Adana’da Yaşar Kemal’in adını yaşatan kurumlardan olan Divan Otel lobisinde usta sinemacı, yazar Arif Keskiner ağabeyle karşılaştık. “Yaşar Kemal Kültür-Sanat ve Edebiyat Festivali”nin hazırlıklarını yaptıklarının müjdesini verdi. Adana’nın yapmadığını Osmaniye gerçekleştiriyor. Arif Keskiner’in başkanlığında Yaşar Kemal’in eşi Ayşe Baban’ın da katılımı ile valilik ve belediye başta olmak üzere Osmaniye’nin tüm resmi ve sivil kurumlarının katıldığı bir festival komitesi kurmuşlar. 20-21-22 Nisan’da “edebiyatın büyük ustası Yaşar Kemal’i anmak, fikirlerini anlamak ve anlatmak” amacıyla uçurtma şenliğinden, resim yarışmasına, film gösteriminden sempozyuma çok renkli, çocuğundan yaşlısına herkesin katılacağı bir festival düzenleyeceklerini anlattı Keskiner. Osmaniye’de, Hemite’de buluşmak için sözleştik. Festivalle ilgili gelişmeler “yasarkemalplatformu. org” adresinden izlenebilir. (11 Ocak 2017 Tarihli cumhuriyet Gazetesi’nden alınmıştır)
Haftanın Şiiri
Asya-Afrika Yazarlarına
Nazım Hikmet
Kardeşlerim
bakmayın sarı saçlı olduğuma
ben Asyalıyım
bakmayın mavi gözlü olduğuma
ben Afrikalıyım
ağaçlar kendi dibine gölge vermez benim orda
sizin ordakiler gibi tıpkı
benim orda arslanın ağzındadır ekmek
ejderler yatar başında çeşmelerin
ve ölünür benim orda ellisine basılmadan
sizin ordaki gibi tıpkı
bakmayın sarı saçlı olduğuma
ben Asyalıyım
bakmayın mavi gözlü olduğuma
ben Afrikalıyım
okuyup yazma bilmez yüzde sekseni benimkilerin
şiirler gezer ağızdan ağıza türküleşerek
şiirler bayraklaşabilir benim orda
sizin ordaki gibi
kardeşlerim
sıska öküzün yanına koşulup şiirlerimiz
toprağı sürebilmeli
pirinç tarlalarında bataklığa girebilmeli
dizlerine kadar
bütün soruları sorabilmeli
bütün ışıkları derebilmeli
yol başlarında durabilmeli
kilometre taşları gibi şiirlerimiz
yaklaşan düşmanı herkesten önce görebilmeli
cengelde tamtamlara vurabilmeli
ve yeryüzünde tek esir yurt tek esir insan
gökyüzünde atomlu tek bulut kalmayıncaya kadar
malı mülkü aklı fikri canı neyi varsa verebilmeli
büyük hürriyete şiirlerimiz
Haftanın Sanat Gündemi
Sarıyer Belediyesi ve Nâzım Hikmet Kültür ve Sanat Vakfı tarafından düzenlenen anma programı 15 Ocak 2016 günü saat: 13.00’de şairin ülkesinden ayrıldığı nokta olan Tarabya’da “Nâzım’a Karanfiller” etkinliğiyle başlayacak.
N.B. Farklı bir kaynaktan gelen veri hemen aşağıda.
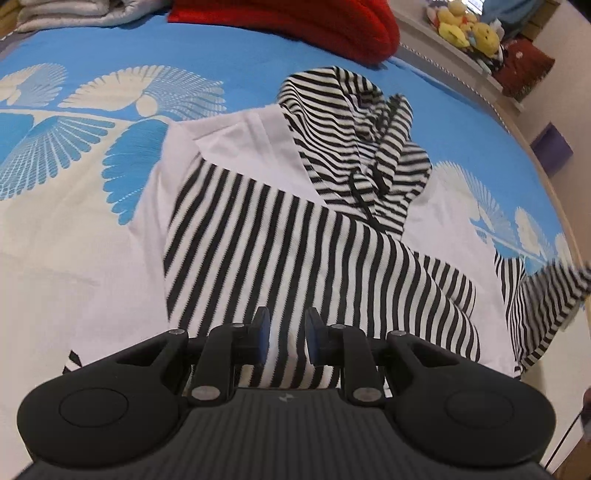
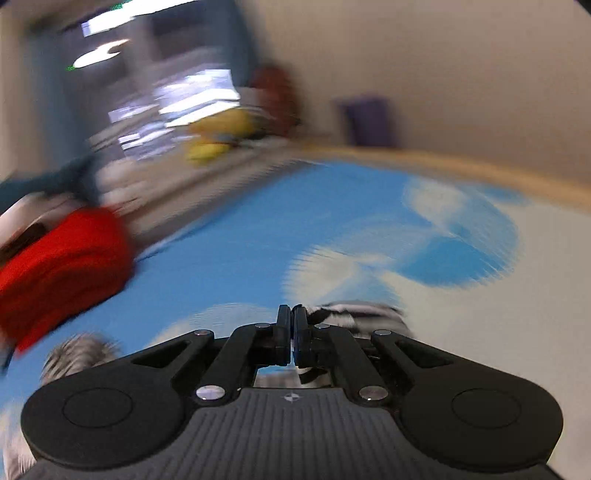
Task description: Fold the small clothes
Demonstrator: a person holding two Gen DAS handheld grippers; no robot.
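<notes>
Left wrist view looks down on a black-and-white striped hooded top (image 1: 295,236) lying on a blue-and-white patterned bedspread (image 1: 74,240). Its hood (image 1: 351,140) is crumpled toward the far side, a plain white lining panel (image 1: 251,147) shows beside it, and one sleeve (image 1: 535,295) trails off to the right. The left gripper (image 1: 287,334) hovers over the top's near hem, jaws slightly apart with striped cloth showing between them; whether the pads pinch it cannot be told. Beyond the hood lies a red blanket (image 1: 314,26), and beyond the bedspread's far edge a shelf (image 1: 424,37) holds yellow plush toys (image 1: 469,29). In the blurred right wrist view, the right gripper (image 2: 291,332) has its jaws together, striped cloth just beside them; open bedspread stretches ahead.
</notes>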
Aynı gün Maslak TİM salonunda saat 18.00’de şiir ve müzik dinletileri ve dans gösterisi izlenebilecek. Nebil Özgentürk’ün Nâzım Hikmet belgeseliyle açılacak gecede, Çello dinletisi, Altan Erkekli ve Ebru Erkekli’den Nâzım şiirleri, Levent Ülgen’den “Kartallı Kâzım” şiiri, Rutkay Aziz’den Nâzım şiirleri eşliğinde, Hülya Aksular Bale Atölyesi dans gösterisi ve Kardeş Türküler dinletisi izlenebilecek. Gecenin sonunda etkinliğe katılanlar Zülfü Livaneli’nin de katılımıyla “Yiğidim Aslanım” türküsünü söyleyecekler. (Kaynak: Odatv.com)
Uğur Mumcu, ‘Basın Öne Eğilmesin’ etkinliğiyle anılacak
Gazeteci-yazar Uğur Mumcu anısına düzenlenecek olan ‘Basın Öne Eğilmesin’ programı Kadıköy Belediyesi tarafından düzenlenecek. Kadıköy Belediyesi ev sahipliğinde katledilişinin 24. yılında Uğur Mumcu’yu anmak ve gazetecilerle dayanışmak için bir etkinlik düzenleyecek. Türkiye Gazeteciler Sendikası (TGS) ile birlikte yapılan ‘Basın Öne Eğilmesin’ adlı etkinlik Uğur Mumcu’nun katledilişinin 24. Yılında, 24 Ocak Salı akşamı gerçekleşecek.
Adnan Azar anması 14 Ocak’ta Ankara’da
10 Ocak 2014’te yaşama veda eden şair ve yazar Adnan Azar, Ankara’da anılacak. Ankara’da saat 15.00’da Uğur Mumcu Araştırmacı Gazetecilik Vakfı’nda gerçekleşecek olan şairin anmasında sunumu şair ve yazar Eren Aysan yapacak. Adnan Gerger, Ahmet Telli, Deniz Bozkurt, Ercan Kesal, Ferruh Tunç, Gürsel Korat, Hazal Azar, Işık Kansu, İbrahim Karaoğlu, Kadriye Kansu, Kerim Akbaş, Mahmut Temizyürek ve Selçuk Özbek anmada şair Adnan Azar’ı anlatacaklar. Adnan Azar anması, Mahir Karayazı imzalı belgesel gösterimi ile son bulacak.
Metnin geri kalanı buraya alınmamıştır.